Труднее всего было императору. К нему зачастили родственники и ближние сановники, которые не прямо конечно — с Николаем I особо не поспоришь — намекали, что, дескать, увольнение министра иностранных дел — опрометчивый поступок. Но император, на все эти намеки отвечал односложно, — Это моя монаршья воля, и я от своего решения отказываться не собираюсь.
А вечером, встретившись в Аничковом дворце с графом Бенкендорфом и Виктором Сергеевым, Николая сказал,
— Господа, поверьте, это, наверное, мое самое трудное испытание за последние десять лет. Они что, все сговорились — только и зудят мне о том, что без этого Нессельроде на Руси нашей все пойдет кувырком. Это черт знает что! Только теперь я начинаю понимать — как глубоко протянул свою паутину этот подлый паук. Прав, трижды прав был уважаемый Александр Павлович, который раскрыл мне глаза на делишки этого Карлуши.

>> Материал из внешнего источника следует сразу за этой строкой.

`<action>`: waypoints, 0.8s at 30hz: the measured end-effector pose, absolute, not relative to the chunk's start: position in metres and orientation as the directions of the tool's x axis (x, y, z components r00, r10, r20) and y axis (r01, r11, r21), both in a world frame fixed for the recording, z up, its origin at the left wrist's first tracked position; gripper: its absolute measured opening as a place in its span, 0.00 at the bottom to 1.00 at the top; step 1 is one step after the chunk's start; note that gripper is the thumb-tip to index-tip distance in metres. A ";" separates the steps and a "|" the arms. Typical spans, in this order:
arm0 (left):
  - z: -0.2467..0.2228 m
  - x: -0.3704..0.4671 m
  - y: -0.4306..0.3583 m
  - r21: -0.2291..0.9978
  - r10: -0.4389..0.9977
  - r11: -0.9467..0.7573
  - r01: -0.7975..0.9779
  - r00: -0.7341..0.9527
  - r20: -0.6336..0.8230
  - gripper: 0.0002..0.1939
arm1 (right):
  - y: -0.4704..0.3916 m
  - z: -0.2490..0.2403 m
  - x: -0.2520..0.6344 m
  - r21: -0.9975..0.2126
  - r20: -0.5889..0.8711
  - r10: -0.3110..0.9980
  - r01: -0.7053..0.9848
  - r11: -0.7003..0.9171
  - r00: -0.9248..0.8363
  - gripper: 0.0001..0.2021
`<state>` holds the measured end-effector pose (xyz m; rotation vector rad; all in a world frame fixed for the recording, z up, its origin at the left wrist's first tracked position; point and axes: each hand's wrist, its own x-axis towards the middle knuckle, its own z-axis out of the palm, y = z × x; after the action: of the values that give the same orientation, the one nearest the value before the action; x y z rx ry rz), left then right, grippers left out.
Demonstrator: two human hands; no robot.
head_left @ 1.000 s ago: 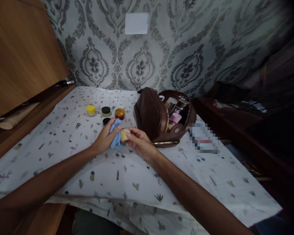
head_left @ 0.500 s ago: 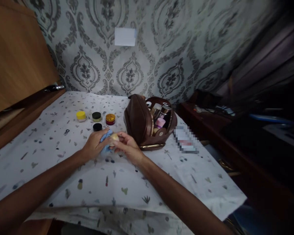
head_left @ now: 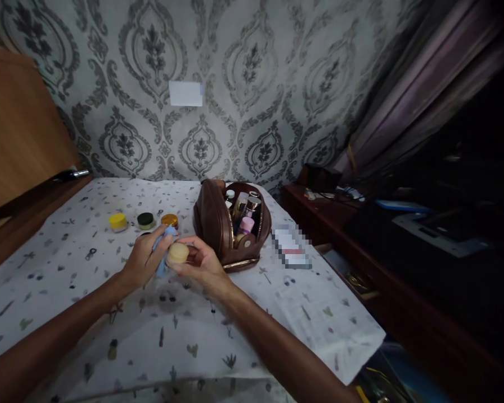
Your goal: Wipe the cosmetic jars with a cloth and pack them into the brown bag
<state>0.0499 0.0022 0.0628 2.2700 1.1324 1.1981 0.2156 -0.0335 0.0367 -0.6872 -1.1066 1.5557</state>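
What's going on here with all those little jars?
Someone is busy with a small pale yellow jar. The right hand holds it, and the left hand holds a blue cloth close beside it. Behind the hands, a yellow-lidded jar, a dark-lidded jar and an amber-lidded jar stand on the patterned tablecloth. An open brown bag with containers inside sits to the right.

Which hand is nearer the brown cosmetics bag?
Right. The right hand, holding a yellowish jar, is by the near left side of the brown cosmetics bag; the left hand, with a blue cloth, is farther left.
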 end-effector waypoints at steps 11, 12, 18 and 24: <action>0.099 0.120 0.003 -0.248 0.270 -0.824 0.509 0.738 0.619 0.20 | -0.063 0.096 0.325 -0.922 0.335 0.929 -0.151 0.357 0.157 0.22; 0.100 0.125 0.004 -0.303 0.258 -0.815 0.493 0.778 0.572 0.21 | -0.062 0.100 0.336 -0.919 0.353 0.915 -0.111 0.378 0.193 0.22; 0.099 0.132 0.005 -0.454 0.293 -0.779 0.433 0.891 0.348 0.28 | -0.047 0.107 0.370 -0.907 0.421 0.890 0.088 0.411 0.177 0.17; 0.100 0.136 0.008 -0.405 0.335 -0.806 0.432 0.897 0.290 0.29 | -0.026 0.108 0.373 -0.827 0.472 0.882 0.347 0.443 -0.001 0.19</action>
<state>0.1357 0.0082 0.1004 3.5180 0.7549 0.3827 0.3734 -0.0261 0.1083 -1.1073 -1.5776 0.5986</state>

Кстати, Виктор Иванович, вы не знаете, как его самочувствие? Очень будет плохо, если Александр Павлович надолго сляжет в постель. Сейчас, в это сложное время, мне так необходимы его советы и поддержка…
— Ваше величество, — ответил Сергеев, — сегодня с утра у нас был краткий сеанс связи с будущим, во время которого мне передали кое‑что их лекарств и оборудования, а между делом сообщили, что у Александра все в порядке со здоровьем, и дня через два он будет снова здесь. И вот еще, это персонально вам.
Виктор протянул императору конвертик, на котором по — французски было написано рукой его дочери: «Pour le papа» («Для папы»). Николай взял конвертик, приложил его к губам, а потом вскрыл и начал читать послание Адини из будущего. По мере чтения лицо его посветлело, а на глазах блеснули слезы.
— Адини пишет, — сказал он, закончив чтение, — что прошла полное обследование у ваших докторов, которые обещали излечить ее раз и навсегда от страшной болезни. Ей нравится в вашем мире, Виктор Иванович, хотя в нем и немного непривычно. Ну, в этом я с ней полностью согласен.
Николай хотел спрятать записку дочери в карман своего мундира, но Сергеев покачал головой, и протянул к царю руку.
— Ваше величество, сказал он, — я бы посоветовал вам не хранить эту записку при себе. Вы, или отдайте ее мне, или тотчас же уничтожьте. Не забывайте, что теперь за нашими контактами теперь пристально следят разного рода недоброхоты, и им совсем ни к чему знать о существовании портала.
— Пожалуй, вы правы, — сконфуженно ответил царь, — отдавая записку Виктору. — Хотя я и не представляю — у кого поднимется рука рыться в моих карманах.
— Ваше величество, — вступил в разговор до сего молчавший Бенкендорф, — мои люди прослеживают усиленное внимание каких‑то подозрительных личностей к квартире князя Одоевского. Кое‑кто из них пытался под различными предлогами проникнуть в квартиру.